## Dataset extract
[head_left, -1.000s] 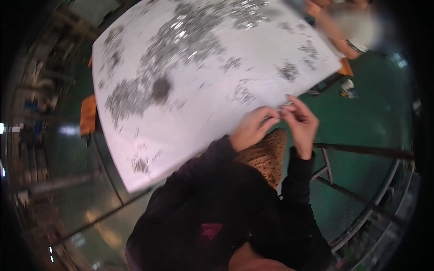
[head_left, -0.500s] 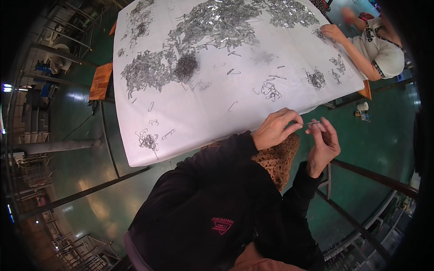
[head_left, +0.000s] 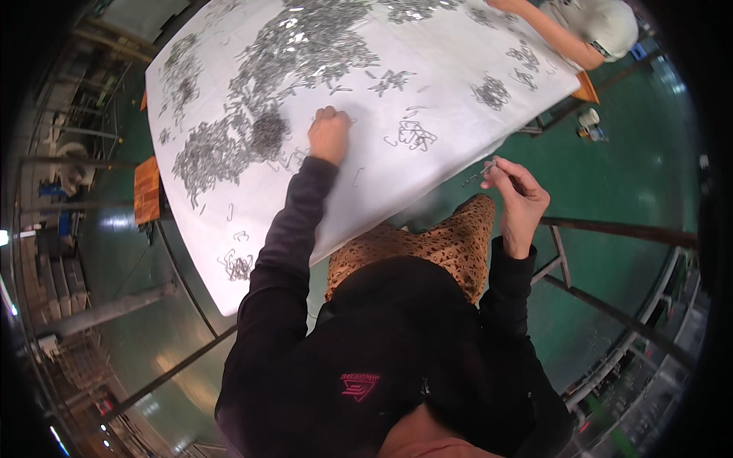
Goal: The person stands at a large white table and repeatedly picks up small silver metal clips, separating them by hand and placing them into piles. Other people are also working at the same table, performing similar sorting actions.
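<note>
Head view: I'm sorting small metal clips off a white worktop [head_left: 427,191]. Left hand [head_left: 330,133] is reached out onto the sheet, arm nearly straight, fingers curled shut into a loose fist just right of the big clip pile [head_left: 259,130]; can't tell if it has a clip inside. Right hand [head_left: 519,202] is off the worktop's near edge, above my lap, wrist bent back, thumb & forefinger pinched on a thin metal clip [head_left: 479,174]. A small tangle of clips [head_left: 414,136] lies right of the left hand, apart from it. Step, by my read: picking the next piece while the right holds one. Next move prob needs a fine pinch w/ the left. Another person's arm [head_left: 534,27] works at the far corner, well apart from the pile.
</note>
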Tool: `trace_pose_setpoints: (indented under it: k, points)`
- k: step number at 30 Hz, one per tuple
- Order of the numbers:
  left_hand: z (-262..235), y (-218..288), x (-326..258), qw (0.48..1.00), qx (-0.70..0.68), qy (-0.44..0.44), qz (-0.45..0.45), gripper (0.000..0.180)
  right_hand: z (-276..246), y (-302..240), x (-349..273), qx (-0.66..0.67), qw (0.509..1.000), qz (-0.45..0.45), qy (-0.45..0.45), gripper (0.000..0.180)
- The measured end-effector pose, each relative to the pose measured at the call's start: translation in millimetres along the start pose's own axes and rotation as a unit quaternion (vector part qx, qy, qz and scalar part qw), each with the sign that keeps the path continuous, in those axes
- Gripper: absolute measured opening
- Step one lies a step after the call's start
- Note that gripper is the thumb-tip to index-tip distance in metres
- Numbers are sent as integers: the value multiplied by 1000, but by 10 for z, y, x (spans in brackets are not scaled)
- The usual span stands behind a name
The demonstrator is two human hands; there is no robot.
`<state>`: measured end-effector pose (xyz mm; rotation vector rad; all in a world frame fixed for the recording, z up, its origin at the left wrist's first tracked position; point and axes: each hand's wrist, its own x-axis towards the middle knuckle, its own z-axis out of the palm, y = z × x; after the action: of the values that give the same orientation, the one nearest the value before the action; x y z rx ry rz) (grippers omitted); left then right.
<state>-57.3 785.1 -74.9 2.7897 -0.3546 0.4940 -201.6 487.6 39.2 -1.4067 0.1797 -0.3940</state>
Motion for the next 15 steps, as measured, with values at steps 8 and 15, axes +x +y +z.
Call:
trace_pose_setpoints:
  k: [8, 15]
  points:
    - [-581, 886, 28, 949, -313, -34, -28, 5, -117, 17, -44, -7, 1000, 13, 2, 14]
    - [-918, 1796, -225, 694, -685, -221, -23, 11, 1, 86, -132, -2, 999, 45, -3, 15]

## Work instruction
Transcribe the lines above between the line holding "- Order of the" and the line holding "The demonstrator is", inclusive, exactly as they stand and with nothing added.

## Reply to the exercise
- Order of the numbers:
  left_hand: z (-262..235), y (-218..288), x (-326..258), qw (0.48..1.00), qx (-0.70..0.68), qy (-0.44..0.44), qz (-0.45..0.45), gripper (0.000..0.180)
  right_hand: z (-276..246), y (-302..240), x (-349..273), qx (-0.66..0.67), qw (0.509..1.000), qz (-0.45..0.45), qy (-0.45..0.45), gripper (0.000..0.180)
- The measured end-effector pose, each relative to the pose measured at the call's start: translation in millimetres along the start pose's own axes and rotation as a unit quaternion (vector part qx, qy, qz and scalar part qw), each with the sign that keeps the path continuous, in those axes
- Gripper: absolute measured opening
- Step one lies a step after the call's start
- Note that gripper is the thumb-tip to index-tip distance in metres
- Numbers are sent as integers: the value multiplied by 1000, but by 10 for z, y, x (spans in brackets are not scaled)
- The usual span stands behind a name
The demonstrator is two human hands; there is no robot.

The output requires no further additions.